Somehow, this missed the headlines, but England is embroiled in another revolution. At least, this time it's bloodless. East Grinstead, halfway between London and the seaside resort of Brighton, declared its independence and now calls itself the People's Republic of Ashurst Wood Nation State. Checkpoints have been set up at each of the village's entrances, visitors need visas to enter, and ministries have been set up for local affairs. Why? As with the American colonies, one resident said, government "is a very long way away, and they've never been to visit us."


Nearby Ashdown Forest, meanwhile, wishes to announce that its famous Pooh sticks bridge is open to the public again. As noted in this space last October, 92 years of use by lovers of the A.A. Milne stories made it a safety hazard. It has been rebuilt at a cost of $76,000.

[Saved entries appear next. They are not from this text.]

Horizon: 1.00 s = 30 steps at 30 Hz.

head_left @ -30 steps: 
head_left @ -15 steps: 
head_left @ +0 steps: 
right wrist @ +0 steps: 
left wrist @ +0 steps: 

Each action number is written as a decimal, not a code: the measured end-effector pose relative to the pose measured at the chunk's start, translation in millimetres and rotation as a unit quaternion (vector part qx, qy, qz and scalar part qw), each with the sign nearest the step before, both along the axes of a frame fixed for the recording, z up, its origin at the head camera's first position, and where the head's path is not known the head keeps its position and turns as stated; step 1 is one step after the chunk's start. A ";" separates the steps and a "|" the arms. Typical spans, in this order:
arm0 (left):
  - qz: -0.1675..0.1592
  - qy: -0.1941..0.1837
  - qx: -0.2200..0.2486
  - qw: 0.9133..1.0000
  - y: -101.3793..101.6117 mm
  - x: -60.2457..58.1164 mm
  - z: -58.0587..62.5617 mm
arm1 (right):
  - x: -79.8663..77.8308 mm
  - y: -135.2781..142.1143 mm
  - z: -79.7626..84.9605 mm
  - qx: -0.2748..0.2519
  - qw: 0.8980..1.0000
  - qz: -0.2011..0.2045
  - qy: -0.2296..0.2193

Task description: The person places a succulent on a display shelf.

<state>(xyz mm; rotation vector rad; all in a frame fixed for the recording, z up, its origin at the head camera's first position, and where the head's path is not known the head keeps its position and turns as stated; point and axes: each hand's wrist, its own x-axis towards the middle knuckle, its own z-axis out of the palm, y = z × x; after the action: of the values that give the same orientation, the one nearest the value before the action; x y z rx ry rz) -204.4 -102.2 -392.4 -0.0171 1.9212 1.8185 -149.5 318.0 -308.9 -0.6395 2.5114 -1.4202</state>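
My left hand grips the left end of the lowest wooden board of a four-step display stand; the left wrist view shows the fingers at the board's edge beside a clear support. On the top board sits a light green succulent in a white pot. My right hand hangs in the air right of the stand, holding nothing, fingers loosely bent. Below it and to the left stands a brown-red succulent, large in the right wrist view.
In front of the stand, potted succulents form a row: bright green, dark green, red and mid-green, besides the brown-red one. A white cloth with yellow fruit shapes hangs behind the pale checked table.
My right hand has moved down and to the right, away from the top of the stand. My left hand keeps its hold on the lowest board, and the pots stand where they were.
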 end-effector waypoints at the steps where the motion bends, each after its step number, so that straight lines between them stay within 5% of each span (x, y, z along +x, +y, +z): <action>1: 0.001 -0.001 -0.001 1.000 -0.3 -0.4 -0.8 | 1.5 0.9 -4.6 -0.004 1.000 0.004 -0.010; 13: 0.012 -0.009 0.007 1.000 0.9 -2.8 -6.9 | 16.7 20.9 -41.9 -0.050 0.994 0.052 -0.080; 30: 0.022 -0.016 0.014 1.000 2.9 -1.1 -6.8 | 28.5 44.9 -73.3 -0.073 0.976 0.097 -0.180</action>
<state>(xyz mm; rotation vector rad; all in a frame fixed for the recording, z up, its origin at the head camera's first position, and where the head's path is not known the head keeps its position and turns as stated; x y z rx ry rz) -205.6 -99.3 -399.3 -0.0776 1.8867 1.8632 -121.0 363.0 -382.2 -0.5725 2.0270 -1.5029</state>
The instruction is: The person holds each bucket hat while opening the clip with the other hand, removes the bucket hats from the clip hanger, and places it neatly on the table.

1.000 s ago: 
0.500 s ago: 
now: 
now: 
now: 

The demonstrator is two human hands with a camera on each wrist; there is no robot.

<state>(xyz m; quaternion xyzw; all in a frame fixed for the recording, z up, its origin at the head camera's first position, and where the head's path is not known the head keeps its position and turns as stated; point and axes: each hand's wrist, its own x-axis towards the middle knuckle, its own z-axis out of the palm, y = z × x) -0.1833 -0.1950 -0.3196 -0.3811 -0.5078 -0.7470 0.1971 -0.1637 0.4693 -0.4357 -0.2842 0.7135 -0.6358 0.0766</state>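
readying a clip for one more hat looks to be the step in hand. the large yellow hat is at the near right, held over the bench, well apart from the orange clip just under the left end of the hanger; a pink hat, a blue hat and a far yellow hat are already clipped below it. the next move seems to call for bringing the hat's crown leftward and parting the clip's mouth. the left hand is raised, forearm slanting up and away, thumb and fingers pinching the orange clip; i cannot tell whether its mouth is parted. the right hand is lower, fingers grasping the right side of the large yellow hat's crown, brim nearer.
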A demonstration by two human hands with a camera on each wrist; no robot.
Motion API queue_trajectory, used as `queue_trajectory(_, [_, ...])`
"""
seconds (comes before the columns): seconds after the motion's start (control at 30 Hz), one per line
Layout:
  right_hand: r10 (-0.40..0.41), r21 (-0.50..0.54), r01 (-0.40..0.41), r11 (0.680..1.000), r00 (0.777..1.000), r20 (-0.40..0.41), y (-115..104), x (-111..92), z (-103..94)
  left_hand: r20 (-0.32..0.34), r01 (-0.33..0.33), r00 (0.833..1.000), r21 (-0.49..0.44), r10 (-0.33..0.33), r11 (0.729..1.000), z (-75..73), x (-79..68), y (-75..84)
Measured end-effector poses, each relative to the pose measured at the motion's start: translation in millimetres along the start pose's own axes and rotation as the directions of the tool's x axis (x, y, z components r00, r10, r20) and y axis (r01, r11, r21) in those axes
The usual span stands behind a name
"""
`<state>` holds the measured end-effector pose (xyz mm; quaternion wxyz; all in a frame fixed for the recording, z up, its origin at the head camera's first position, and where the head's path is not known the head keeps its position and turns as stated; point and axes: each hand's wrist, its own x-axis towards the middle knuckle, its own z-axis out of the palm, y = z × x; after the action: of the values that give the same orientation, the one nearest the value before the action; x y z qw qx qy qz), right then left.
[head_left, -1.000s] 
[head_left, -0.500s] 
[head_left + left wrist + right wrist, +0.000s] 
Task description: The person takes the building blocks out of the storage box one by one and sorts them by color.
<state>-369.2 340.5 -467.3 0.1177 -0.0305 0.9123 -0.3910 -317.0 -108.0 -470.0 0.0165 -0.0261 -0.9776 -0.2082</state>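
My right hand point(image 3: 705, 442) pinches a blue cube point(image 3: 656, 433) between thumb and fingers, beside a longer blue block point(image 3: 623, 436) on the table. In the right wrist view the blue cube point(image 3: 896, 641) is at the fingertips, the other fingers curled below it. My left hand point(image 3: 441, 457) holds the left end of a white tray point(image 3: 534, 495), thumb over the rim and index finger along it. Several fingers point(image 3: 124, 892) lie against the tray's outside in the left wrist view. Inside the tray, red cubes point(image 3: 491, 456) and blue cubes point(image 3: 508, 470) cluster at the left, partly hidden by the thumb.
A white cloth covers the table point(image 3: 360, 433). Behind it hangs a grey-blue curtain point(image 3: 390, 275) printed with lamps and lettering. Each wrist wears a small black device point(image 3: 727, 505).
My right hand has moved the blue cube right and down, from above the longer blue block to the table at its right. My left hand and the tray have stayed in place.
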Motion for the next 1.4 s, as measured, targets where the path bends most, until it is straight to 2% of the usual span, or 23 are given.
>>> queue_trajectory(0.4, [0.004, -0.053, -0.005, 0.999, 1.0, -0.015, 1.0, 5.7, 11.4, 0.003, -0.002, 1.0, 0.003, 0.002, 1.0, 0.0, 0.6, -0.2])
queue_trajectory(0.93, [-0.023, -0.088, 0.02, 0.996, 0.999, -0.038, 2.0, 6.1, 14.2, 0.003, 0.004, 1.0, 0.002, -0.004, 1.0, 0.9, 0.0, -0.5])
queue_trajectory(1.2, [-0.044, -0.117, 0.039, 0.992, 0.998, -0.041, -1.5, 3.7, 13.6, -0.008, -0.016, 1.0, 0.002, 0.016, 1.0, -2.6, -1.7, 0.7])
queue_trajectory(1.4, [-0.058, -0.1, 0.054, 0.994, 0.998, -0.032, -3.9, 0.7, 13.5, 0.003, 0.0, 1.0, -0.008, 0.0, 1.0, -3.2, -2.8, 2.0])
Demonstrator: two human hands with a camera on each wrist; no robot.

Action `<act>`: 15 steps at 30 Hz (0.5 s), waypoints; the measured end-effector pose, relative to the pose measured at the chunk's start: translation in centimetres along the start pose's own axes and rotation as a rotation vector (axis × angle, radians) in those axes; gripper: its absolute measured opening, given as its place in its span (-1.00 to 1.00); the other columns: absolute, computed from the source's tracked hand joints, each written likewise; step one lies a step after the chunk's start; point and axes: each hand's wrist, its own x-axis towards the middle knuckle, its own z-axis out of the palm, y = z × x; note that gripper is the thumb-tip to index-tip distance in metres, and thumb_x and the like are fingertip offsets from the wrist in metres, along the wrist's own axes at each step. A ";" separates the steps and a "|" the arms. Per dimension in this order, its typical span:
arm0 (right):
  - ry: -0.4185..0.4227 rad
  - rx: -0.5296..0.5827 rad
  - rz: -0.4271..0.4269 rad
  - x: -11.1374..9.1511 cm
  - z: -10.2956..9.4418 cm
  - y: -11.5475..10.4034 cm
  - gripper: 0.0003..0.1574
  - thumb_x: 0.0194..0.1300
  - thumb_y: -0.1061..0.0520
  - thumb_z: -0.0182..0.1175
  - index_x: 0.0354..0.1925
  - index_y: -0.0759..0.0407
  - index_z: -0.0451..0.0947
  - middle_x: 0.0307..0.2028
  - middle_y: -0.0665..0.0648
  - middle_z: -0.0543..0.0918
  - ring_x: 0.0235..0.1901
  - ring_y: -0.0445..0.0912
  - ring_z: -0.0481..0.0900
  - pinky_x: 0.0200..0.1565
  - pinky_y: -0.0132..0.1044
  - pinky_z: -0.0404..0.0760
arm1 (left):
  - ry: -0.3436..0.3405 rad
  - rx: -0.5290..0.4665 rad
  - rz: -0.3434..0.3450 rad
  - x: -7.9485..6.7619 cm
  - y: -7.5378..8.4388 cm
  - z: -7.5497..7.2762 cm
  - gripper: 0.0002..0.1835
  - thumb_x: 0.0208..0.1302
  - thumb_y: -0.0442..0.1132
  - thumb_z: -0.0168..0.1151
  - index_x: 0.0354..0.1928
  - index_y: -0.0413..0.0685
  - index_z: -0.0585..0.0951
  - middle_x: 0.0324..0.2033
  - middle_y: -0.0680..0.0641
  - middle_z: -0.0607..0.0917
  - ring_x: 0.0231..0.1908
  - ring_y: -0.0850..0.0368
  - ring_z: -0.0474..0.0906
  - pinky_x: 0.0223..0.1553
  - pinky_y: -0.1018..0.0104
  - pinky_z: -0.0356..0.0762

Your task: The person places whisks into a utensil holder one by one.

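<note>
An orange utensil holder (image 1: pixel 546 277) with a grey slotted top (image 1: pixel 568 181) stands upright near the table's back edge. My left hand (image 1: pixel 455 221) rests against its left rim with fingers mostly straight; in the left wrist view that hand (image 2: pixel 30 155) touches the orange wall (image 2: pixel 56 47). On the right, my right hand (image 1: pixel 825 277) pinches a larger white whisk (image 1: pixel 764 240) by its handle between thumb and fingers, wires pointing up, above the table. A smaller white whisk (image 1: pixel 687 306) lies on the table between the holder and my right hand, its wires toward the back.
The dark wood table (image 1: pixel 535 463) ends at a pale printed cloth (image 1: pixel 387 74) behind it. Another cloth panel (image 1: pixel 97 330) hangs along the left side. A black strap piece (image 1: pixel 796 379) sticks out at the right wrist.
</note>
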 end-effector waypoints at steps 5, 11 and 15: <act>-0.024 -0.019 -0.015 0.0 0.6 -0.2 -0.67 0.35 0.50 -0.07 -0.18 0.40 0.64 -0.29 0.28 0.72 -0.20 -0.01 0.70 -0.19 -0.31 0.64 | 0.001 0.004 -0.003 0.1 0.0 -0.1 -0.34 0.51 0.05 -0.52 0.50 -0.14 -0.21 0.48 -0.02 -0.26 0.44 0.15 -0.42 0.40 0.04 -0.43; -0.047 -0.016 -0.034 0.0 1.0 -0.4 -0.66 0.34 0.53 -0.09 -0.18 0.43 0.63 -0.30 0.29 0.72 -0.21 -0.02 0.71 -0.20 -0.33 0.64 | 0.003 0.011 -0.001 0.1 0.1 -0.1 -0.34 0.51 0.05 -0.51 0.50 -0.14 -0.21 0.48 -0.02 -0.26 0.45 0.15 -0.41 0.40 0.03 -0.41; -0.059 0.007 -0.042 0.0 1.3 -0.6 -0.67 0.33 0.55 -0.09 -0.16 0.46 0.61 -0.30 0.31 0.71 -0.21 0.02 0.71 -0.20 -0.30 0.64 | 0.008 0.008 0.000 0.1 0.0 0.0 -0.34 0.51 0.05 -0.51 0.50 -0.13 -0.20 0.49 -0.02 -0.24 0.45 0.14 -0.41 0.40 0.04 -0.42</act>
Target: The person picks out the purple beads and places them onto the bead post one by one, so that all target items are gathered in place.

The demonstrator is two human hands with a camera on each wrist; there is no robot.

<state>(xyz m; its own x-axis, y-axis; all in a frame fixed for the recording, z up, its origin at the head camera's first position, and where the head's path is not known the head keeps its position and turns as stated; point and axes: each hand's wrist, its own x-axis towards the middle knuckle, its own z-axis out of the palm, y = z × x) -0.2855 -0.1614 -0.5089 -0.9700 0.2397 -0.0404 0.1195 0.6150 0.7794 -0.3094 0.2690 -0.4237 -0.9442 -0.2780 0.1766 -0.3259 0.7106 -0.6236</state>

US stamps may go up, but will still be relatively cheap

By comparison, it's pretty cheap to mail a letter in the US, even if the price of a first-class stamp inches up to 34 cents as requested by the Postal Service and approved earlier this week by its board of governors. The increase, which would not take effect until 2001, still must be OK'd by the independent Postal Rate Commission - an action not expected before November. The price of first-class postage in selected other countries (in US funds and in ascending order):

Canada 30 cents

New Zealand 41 cents

United Kingdom 42 cents

Italy 44 cents

France 49 cents

Denmark 58 cents

Sweden 61 cents

Germany 62 cents

Japan 75 cents

- Associated Press


The Christian Science Monitor will not be published Martin Luther King Day, Monday, Jan. 17, a legal holiday in the United States.